### Stored data
════
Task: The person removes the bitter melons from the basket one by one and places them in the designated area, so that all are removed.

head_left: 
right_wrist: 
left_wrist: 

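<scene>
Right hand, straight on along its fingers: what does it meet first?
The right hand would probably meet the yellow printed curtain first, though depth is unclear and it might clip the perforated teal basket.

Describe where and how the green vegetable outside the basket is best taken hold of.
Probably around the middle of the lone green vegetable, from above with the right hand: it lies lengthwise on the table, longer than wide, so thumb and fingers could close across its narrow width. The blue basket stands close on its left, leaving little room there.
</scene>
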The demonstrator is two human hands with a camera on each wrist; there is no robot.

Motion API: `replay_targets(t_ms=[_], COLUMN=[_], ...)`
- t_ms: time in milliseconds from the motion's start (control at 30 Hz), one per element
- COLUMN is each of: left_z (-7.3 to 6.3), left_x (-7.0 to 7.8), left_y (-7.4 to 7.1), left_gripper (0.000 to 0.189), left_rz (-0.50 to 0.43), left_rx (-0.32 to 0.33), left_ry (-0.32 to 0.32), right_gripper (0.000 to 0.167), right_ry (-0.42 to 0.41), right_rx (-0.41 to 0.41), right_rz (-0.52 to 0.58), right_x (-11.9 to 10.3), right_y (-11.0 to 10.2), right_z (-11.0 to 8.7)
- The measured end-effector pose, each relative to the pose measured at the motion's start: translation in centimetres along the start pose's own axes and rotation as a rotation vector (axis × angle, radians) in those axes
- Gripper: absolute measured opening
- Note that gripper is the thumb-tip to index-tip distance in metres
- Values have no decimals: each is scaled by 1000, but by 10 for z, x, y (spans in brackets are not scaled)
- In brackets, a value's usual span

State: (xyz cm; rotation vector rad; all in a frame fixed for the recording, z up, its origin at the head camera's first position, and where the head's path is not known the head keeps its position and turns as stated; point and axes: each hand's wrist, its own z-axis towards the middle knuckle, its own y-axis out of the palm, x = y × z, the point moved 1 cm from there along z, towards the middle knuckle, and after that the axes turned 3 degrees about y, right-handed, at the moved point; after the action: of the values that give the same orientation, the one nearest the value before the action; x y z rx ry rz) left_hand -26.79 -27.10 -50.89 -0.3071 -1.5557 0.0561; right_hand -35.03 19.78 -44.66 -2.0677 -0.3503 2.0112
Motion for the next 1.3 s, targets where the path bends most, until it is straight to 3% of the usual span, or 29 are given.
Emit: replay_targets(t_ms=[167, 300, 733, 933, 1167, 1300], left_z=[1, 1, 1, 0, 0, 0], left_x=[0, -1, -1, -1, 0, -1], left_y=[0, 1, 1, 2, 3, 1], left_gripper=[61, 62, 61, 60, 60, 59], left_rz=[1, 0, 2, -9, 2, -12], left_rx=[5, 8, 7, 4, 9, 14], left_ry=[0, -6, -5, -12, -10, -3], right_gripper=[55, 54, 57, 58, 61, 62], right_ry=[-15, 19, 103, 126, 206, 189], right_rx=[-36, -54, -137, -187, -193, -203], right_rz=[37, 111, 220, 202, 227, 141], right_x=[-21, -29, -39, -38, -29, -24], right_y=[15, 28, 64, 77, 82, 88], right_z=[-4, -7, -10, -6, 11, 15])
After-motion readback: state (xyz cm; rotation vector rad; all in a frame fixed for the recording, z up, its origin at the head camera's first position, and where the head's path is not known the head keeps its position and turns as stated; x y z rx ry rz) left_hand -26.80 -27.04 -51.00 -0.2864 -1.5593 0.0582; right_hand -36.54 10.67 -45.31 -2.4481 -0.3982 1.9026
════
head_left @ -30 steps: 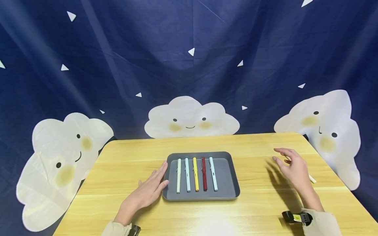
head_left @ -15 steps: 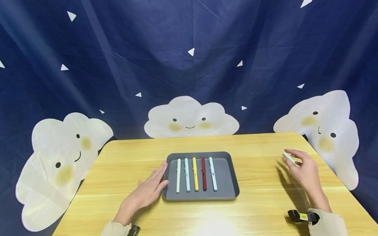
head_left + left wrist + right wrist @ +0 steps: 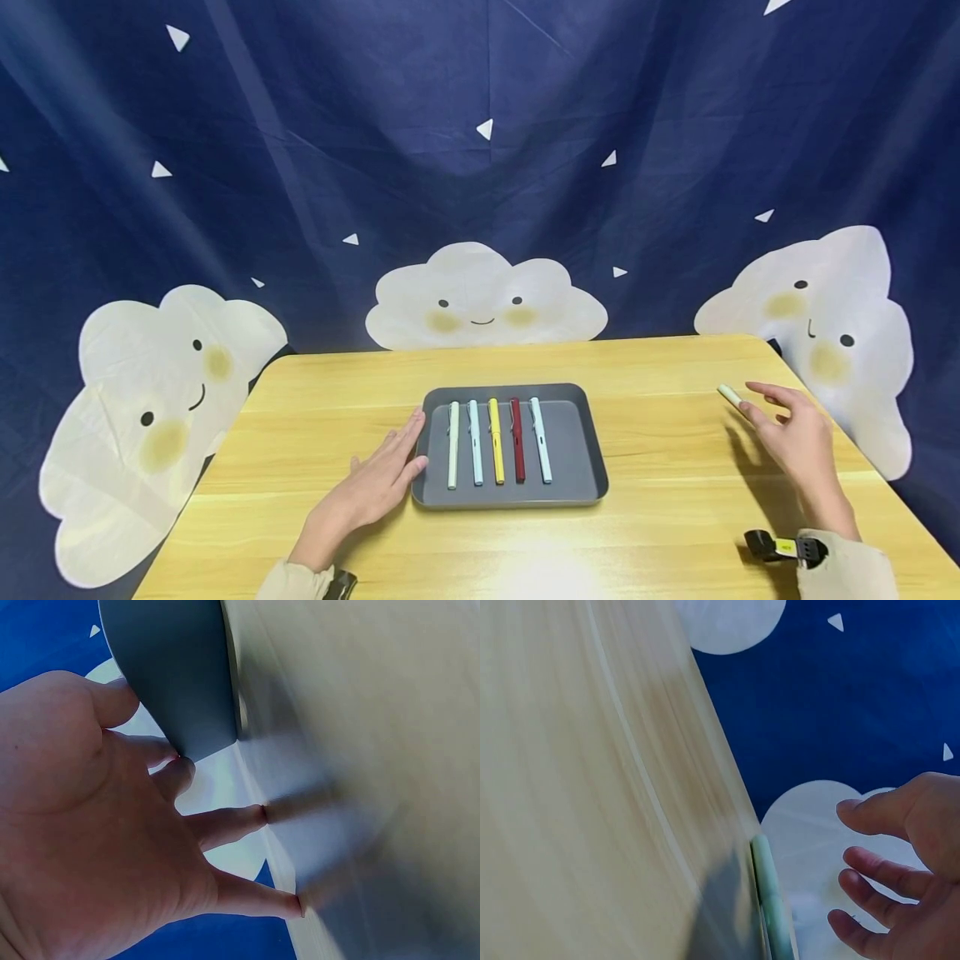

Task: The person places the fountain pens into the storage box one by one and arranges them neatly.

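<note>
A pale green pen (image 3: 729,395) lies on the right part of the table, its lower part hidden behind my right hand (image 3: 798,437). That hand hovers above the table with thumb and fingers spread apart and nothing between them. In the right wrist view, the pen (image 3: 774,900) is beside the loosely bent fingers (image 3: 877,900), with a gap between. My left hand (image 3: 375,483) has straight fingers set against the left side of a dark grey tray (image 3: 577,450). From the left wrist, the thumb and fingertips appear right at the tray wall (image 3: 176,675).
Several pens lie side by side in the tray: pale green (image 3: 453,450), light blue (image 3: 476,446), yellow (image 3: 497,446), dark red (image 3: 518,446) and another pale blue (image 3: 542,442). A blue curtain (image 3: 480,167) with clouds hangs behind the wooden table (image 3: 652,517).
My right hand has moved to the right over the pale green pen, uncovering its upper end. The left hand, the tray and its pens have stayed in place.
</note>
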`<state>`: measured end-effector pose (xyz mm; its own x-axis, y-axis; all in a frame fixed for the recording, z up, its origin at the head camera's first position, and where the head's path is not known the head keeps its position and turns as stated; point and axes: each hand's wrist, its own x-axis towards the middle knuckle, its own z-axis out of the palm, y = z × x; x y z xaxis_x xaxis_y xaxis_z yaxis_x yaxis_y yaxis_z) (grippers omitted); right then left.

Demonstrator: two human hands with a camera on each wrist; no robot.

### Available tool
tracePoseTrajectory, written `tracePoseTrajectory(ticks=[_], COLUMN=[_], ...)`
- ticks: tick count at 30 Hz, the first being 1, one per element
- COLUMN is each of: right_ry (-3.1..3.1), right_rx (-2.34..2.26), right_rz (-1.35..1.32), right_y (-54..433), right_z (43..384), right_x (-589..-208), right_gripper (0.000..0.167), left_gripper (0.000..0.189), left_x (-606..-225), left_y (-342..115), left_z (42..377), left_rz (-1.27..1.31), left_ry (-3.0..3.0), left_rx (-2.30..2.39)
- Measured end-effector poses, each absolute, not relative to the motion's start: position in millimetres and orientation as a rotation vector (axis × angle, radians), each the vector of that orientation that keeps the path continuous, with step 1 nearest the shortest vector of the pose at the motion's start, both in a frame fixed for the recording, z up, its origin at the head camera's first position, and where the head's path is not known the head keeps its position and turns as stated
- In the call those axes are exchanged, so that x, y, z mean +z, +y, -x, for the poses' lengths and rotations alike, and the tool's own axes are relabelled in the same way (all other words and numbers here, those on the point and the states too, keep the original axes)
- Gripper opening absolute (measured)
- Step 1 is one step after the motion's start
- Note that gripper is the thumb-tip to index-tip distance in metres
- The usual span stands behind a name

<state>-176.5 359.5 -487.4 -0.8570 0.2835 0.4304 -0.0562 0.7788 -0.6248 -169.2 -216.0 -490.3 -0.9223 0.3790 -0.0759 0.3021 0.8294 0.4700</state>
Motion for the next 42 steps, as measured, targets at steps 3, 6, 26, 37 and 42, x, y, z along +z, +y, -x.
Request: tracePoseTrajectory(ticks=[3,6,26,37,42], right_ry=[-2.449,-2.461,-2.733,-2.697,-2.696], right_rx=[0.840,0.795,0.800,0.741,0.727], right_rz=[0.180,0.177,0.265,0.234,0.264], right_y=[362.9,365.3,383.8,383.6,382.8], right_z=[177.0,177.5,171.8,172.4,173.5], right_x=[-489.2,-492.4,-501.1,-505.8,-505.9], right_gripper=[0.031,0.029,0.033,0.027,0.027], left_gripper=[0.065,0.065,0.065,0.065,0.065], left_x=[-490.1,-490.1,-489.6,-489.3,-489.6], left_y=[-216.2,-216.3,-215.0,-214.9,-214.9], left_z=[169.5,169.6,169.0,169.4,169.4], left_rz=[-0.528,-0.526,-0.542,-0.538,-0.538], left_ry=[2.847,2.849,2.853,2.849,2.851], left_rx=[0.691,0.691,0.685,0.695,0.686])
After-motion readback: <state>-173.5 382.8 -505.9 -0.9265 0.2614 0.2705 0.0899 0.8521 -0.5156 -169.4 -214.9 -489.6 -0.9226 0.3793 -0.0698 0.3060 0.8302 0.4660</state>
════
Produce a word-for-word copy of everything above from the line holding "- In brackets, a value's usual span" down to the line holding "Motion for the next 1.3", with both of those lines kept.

### Solution
- In brackets, a value's usual span

State: (xyz cm; rotation vector rad; all in a frame fixed for the recording, z up, its origin at the head camera's first position, and where the head's path is not known the head keeps its position and turns as stated; point and axes: each hand's wrist, its own z-axis towards the middle knuckle, its own y-axis out of the palm, x = y × z, the point moved 1 cm from there along z, towards the middle knuckle, and after that the axes turned 3 degrees about y, right-handed, at the moved point; after the action: of the values that give the same orientation, the one nearest the value before the action; x y z rx ry rz) left_hand -26.79 -27.10 -50.89 -0.3071 -1.5557 0.0561; right_hand -35.03 19.78 -44.66 -2.0677 -0.3503 2.0112
Motion for the next 1.3 s, targets where the path bends most, until it is straight to 3% of the usual span, or 29 are given.

There's nothing left to add to the output.